* Given entries *
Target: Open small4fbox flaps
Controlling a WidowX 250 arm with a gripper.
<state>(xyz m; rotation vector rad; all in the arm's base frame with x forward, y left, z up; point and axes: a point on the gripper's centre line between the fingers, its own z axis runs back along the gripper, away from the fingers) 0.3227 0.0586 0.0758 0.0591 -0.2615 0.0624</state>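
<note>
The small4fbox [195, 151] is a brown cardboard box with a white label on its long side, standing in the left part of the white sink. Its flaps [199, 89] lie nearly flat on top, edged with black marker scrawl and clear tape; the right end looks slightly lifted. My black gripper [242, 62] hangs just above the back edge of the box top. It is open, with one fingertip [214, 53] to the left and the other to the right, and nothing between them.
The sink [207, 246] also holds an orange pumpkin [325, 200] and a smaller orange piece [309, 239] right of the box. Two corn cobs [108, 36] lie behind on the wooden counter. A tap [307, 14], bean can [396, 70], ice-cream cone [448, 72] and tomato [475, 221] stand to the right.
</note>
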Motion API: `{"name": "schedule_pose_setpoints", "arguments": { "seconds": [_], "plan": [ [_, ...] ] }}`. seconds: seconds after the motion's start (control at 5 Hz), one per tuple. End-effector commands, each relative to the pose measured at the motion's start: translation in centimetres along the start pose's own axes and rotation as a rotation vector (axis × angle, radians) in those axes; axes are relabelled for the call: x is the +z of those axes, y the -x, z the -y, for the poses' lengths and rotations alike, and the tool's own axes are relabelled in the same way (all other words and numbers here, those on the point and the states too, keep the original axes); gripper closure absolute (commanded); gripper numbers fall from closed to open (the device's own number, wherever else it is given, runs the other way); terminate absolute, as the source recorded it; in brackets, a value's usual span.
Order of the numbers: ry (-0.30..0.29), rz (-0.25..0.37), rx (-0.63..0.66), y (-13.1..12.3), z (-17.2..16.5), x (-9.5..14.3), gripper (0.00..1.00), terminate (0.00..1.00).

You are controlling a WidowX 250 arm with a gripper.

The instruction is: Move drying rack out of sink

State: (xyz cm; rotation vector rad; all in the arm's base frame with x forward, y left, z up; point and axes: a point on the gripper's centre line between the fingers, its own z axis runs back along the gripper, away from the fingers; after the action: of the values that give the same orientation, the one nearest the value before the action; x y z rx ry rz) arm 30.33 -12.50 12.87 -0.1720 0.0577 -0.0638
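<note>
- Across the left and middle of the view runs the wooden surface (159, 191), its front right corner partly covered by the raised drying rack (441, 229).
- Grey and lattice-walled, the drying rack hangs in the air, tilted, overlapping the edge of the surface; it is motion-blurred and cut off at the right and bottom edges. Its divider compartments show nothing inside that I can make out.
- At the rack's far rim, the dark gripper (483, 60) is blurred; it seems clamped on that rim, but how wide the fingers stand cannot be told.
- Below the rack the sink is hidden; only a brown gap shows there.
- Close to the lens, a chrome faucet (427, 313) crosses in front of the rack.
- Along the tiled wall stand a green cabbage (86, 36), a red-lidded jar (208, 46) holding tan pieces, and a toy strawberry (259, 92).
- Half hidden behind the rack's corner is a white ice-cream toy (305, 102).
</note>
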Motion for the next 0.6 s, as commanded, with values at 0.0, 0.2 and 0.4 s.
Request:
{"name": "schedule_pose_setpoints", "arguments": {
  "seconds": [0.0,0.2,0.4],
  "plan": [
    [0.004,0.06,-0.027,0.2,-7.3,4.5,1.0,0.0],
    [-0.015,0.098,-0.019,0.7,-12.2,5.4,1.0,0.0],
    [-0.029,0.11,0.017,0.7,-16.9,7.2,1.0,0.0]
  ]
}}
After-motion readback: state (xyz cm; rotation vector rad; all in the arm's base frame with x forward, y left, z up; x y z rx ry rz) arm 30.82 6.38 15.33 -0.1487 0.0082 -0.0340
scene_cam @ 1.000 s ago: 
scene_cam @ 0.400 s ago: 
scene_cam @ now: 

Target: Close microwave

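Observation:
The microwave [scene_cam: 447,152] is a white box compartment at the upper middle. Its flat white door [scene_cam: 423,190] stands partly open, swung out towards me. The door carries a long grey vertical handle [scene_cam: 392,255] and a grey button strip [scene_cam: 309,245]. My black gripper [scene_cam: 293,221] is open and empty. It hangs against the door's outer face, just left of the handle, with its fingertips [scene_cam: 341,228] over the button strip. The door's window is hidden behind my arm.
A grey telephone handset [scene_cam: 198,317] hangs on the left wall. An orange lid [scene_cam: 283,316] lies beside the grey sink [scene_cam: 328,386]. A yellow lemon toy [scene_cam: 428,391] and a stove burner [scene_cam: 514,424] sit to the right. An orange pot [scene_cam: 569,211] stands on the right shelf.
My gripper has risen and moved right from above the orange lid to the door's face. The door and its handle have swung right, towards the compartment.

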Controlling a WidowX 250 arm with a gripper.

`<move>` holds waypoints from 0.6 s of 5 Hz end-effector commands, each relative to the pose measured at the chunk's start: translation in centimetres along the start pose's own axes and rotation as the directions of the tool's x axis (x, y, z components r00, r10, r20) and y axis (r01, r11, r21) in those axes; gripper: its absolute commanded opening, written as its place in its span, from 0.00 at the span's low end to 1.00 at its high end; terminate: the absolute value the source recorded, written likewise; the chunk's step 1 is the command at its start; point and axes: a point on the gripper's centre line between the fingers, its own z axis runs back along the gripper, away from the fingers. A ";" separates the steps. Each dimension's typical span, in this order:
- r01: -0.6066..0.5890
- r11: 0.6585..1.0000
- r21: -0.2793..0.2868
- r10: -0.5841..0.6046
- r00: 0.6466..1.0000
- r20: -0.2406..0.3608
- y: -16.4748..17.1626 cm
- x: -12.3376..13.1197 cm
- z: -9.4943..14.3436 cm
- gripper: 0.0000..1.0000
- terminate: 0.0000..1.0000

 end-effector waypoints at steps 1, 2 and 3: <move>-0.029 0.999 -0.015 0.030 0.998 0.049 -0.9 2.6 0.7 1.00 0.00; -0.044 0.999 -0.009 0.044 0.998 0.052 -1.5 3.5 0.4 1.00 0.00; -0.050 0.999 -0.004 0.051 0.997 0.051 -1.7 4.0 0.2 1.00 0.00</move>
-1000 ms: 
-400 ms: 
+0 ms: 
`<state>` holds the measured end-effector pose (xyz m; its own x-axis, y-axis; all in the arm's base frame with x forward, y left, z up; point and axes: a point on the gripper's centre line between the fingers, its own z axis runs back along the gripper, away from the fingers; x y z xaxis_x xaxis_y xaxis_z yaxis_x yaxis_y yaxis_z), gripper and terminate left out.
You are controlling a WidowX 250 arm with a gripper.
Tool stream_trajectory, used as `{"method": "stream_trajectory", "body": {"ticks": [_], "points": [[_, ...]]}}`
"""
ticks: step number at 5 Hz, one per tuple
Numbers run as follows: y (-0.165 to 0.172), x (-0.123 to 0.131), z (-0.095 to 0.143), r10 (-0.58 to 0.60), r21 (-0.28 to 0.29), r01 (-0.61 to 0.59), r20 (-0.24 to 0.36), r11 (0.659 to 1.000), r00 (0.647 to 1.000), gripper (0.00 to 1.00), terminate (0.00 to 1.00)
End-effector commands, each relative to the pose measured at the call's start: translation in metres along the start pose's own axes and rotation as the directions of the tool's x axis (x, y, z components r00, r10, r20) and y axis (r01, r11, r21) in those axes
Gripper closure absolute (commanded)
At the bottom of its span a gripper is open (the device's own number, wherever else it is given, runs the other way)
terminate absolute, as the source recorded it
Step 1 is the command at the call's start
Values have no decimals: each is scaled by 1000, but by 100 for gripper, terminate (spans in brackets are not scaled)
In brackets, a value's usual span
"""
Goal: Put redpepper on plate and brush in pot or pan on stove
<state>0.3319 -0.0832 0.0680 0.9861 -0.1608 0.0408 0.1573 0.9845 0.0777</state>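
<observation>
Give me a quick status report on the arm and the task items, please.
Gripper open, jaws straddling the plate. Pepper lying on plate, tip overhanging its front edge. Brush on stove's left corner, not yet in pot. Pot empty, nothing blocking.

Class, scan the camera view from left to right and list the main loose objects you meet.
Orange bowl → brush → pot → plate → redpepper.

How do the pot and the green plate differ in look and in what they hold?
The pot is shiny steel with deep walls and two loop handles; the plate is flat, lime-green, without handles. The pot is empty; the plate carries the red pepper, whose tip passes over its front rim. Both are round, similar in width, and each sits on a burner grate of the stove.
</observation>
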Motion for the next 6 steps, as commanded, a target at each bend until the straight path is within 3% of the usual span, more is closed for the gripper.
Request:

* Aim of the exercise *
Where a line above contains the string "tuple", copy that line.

* Task result *
Motion API: `{"name": "schedule_pose_setpoints", "arguments": { "seconds": [_], "plan": [ [_, ...] ] }}`. seconds: seconds after the motion's start (control at 5 Hz), one per tuple. End-effector commands, each relative to the pose measured at the motion's start: translation in centimetres along the start pose's own axes and rotation as a rotation vector (axis × angle, radians) in those axes; axes are relabelled for the call: x is the +z of those axes, y the -x, z the -y, for the poses' lengths and rotations alike, and the tool's own axes are relabelled in the same way (all other words and numbers here, those on the point and the states too, keep the original axes); gripper closure absolute (commanded); gripper numbers fall from closed to open (the device's own number, wherever else it is given, runs the other way); terminate absolute, as the source recorded it; in brackets, a value's usual span.
ticks: step number at 5 Hz, one per tuple

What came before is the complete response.